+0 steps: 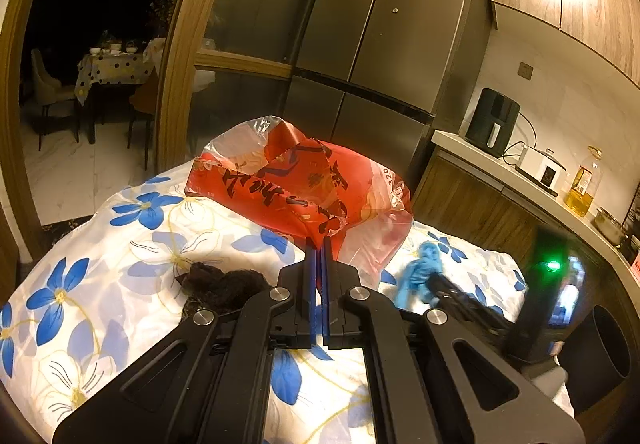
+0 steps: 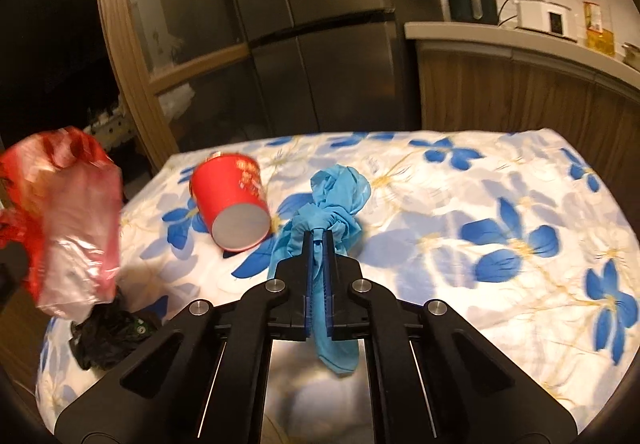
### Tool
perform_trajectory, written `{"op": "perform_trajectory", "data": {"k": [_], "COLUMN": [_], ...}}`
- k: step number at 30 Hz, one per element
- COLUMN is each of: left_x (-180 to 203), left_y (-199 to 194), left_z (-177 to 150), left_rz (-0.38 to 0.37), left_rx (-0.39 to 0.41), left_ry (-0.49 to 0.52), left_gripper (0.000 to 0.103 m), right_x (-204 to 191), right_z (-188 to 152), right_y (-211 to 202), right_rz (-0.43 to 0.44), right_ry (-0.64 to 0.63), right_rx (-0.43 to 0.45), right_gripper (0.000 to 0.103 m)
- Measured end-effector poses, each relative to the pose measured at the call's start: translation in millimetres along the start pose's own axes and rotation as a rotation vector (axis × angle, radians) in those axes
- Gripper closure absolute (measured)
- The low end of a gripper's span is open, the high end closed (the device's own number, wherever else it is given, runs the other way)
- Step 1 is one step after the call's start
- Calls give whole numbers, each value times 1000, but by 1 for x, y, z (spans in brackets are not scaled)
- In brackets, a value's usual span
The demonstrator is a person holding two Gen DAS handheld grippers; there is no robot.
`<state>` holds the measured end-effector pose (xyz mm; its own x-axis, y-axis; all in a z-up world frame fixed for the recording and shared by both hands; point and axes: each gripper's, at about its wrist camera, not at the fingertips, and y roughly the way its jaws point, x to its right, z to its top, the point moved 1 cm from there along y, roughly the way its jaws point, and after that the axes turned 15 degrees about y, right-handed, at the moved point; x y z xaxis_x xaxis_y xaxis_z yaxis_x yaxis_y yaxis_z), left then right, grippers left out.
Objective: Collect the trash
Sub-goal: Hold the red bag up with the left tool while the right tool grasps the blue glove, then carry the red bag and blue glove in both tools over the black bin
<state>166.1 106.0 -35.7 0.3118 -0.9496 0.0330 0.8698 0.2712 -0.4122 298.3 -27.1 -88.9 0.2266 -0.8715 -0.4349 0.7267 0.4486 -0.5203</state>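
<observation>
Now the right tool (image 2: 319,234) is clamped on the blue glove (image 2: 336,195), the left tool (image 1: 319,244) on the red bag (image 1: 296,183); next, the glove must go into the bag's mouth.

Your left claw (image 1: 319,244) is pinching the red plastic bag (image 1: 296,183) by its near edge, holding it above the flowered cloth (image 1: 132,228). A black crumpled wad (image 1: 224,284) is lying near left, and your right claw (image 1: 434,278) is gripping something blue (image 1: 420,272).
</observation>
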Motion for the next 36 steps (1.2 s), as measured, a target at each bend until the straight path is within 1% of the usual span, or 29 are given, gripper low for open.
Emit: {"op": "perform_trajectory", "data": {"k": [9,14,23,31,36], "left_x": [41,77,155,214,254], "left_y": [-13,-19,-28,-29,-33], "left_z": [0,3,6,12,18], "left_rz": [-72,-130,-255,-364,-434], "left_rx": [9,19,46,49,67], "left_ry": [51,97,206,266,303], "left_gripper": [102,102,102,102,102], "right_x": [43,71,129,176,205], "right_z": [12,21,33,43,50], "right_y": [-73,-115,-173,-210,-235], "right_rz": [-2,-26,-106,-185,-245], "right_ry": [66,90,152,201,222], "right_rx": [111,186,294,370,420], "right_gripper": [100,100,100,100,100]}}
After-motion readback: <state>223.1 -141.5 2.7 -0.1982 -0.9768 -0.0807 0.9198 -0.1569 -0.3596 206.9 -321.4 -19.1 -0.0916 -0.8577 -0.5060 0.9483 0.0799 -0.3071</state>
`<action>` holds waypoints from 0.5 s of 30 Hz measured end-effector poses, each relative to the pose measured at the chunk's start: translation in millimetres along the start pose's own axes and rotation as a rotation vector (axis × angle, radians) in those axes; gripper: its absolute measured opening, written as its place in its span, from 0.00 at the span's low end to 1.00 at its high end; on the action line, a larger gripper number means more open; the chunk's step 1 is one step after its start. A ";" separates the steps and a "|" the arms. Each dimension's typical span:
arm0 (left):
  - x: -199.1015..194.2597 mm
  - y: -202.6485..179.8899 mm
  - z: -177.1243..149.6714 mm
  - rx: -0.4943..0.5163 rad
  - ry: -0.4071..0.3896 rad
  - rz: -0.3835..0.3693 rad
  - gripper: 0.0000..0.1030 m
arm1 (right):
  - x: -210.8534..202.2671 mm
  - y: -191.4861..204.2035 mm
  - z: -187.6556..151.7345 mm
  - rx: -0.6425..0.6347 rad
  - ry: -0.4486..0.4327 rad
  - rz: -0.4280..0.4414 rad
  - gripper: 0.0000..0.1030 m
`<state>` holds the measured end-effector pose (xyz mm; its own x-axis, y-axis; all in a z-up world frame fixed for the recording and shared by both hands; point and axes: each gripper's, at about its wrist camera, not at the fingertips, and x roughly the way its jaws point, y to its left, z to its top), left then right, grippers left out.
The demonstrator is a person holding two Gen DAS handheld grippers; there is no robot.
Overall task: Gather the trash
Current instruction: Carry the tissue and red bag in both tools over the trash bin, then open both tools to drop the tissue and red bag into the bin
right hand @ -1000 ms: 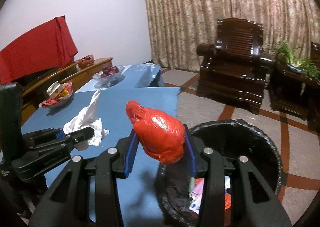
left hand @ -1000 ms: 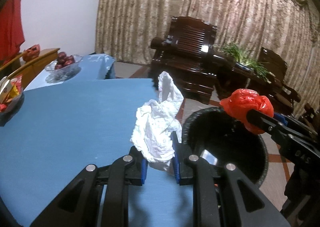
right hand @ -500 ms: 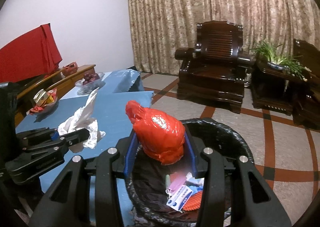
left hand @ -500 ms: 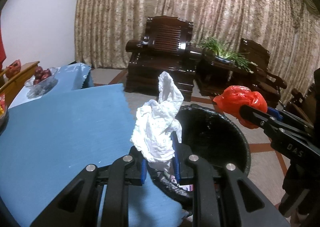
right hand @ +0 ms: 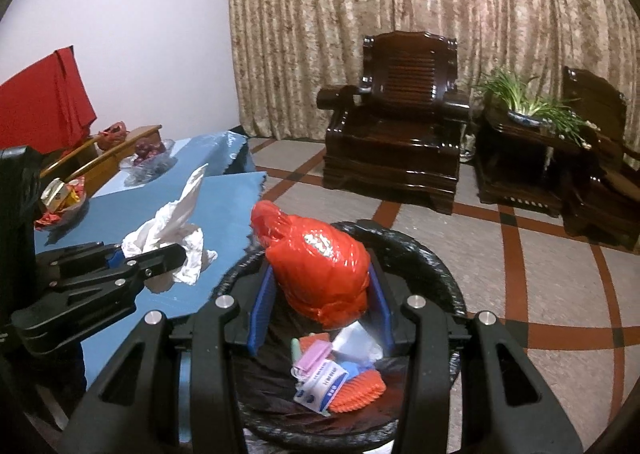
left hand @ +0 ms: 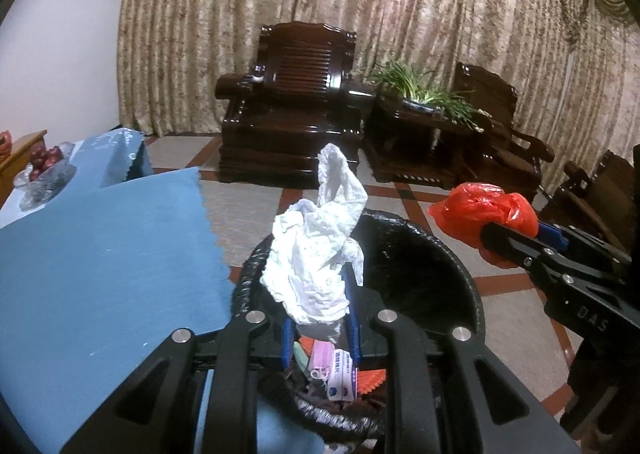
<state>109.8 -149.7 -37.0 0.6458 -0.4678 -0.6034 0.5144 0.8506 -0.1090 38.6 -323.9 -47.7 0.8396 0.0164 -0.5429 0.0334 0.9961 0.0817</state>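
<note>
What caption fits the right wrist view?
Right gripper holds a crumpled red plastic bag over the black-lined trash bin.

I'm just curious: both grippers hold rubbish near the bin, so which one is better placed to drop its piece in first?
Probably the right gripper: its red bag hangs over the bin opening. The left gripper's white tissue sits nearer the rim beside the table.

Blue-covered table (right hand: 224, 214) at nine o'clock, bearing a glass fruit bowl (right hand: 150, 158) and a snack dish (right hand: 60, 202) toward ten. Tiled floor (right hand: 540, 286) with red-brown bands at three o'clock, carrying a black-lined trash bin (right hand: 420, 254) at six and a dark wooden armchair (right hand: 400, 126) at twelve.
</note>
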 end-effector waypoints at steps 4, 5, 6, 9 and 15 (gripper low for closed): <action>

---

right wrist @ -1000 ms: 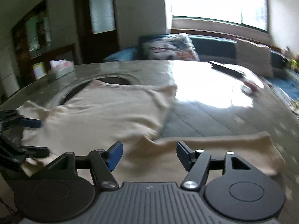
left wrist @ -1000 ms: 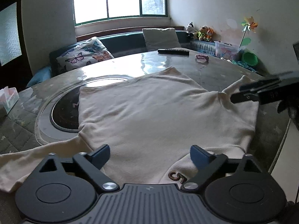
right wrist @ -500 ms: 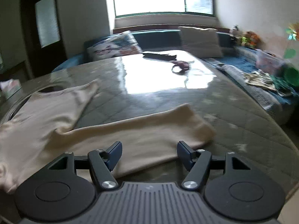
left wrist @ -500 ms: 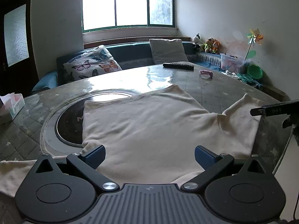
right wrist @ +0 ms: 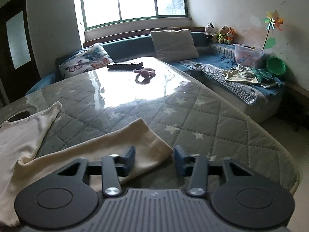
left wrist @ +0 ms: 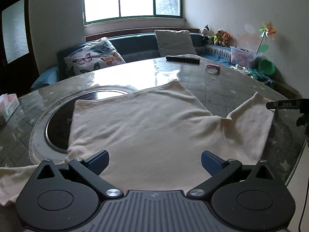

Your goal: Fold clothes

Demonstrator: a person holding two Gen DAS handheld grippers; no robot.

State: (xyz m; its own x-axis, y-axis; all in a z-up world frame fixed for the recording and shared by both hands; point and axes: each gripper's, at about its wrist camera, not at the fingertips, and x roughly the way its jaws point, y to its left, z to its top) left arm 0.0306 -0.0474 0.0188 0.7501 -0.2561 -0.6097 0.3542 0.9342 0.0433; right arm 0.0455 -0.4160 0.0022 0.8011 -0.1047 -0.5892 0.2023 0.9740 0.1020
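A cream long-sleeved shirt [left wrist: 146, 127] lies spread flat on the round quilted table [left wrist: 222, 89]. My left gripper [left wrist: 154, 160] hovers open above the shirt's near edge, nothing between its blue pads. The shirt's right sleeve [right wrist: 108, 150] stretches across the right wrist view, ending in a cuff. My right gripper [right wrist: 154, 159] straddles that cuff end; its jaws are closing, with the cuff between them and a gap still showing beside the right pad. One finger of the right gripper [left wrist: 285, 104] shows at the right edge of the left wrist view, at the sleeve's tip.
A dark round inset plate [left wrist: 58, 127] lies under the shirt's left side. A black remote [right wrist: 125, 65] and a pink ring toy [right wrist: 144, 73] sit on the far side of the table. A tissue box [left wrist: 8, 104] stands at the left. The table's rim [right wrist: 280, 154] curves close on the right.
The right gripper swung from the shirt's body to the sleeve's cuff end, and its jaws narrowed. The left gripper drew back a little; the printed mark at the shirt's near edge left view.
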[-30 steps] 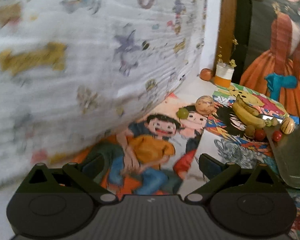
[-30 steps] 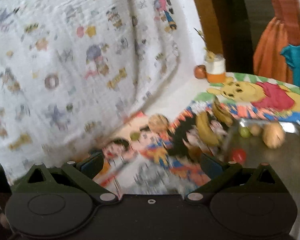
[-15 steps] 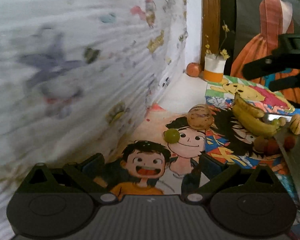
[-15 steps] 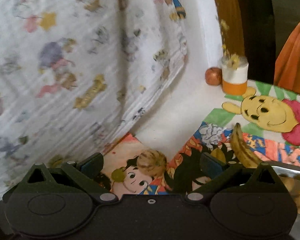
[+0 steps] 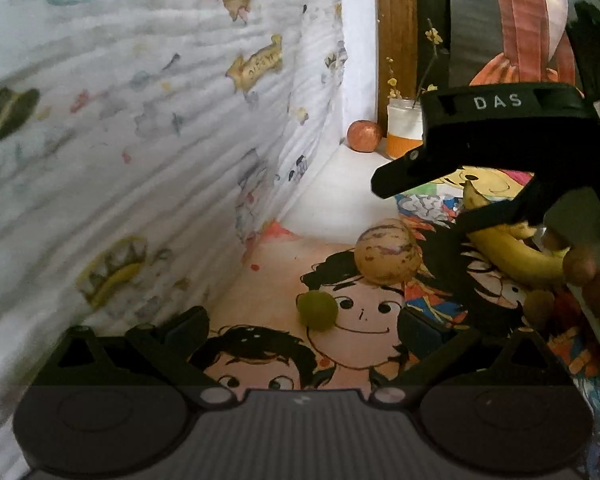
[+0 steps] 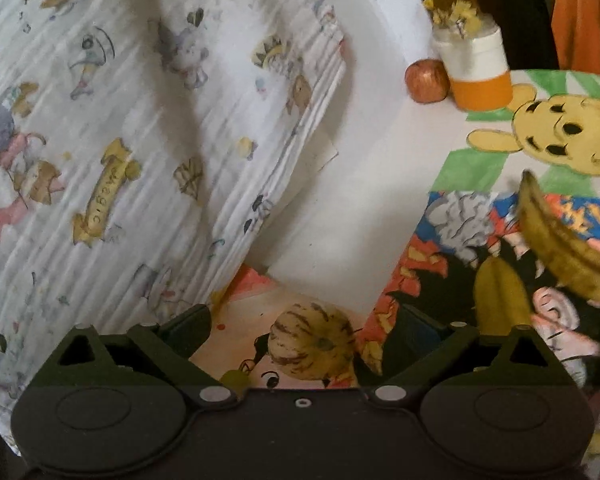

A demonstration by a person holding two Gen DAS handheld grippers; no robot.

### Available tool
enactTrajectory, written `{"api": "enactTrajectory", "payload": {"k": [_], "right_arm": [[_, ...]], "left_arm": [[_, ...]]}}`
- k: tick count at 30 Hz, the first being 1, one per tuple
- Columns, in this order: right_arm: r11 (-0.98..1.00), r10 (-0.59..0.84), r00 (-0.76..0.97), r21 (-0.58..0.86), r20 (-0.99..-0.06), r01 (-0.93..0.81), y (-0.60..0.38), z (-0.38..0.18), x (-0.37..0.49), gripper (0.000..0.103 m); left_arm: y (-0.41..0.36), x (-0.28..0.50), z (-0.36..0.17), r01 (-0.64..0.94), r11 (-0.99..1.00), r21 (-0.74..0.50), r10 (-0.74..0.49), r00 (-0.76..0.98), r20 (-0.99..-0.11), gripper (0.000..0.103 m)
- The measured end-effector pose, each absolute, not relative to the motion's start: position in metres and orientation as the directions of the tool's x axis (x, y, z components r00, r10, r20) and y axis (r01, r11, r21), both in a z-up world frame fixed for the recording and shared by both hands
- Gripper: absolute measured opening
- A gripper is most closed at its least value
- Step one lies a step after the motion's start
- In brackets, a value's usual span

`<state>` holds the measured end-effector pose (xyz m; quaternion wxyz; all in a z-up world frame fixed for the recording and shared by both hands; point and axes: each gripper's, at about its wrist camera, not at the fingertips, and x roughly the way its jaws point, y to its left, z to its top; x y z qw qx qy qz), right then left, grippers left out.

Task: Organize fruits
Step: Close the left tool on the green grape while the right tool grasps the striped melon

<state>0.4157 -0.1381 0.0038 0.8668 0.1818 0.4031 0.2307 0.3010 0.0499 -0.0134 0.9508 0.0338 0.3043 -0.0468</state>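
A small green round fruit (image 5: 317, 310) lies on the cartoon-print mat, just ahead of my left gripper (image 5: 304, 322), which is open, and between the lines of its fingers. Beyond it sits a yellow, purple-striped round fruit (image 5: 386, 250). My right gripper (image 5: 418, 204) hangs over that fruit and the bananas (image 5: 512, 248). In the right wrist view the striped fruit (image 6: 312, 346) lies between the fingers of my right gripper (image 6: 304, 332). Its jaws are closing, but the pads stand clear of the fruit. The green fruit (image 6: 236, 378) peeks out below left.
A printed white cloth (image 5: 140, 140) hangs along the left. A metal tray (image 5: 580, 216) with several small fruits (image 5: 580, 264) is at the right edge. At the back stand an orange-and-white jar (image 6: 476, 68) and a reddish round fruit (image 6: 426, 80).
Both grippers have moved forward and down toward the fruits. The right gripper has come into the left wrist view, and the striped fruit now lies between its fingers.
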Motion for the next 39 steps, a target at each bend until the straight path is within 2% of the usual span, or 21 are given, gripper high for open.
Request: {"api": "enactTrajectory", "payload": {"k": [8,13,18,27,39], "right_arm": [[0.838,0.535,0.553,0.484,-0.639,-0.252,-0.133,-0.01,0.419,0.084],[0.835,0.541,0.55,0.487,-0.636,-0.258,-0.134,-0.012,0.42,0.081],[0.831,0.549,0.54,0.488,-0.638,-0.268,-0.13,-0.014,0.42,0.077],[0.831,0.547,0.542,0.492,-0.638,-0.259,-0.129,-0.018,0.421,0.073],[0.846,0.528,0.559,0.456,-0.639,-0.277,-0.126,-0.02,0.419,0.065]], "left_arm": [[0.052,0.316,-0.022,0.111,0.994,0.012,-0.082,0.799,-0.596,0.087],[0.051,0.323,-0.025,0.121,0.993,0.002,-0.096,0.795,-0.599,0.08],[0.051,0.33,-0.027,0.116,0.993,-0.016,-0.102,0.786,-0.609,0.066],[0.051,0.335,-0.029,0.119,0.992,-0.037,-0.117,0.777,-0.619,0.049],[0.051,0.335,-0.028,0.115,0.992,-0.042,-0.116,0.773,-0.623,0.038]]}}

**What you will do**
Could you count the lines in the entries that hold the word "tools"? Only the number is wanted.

**Written reply**
2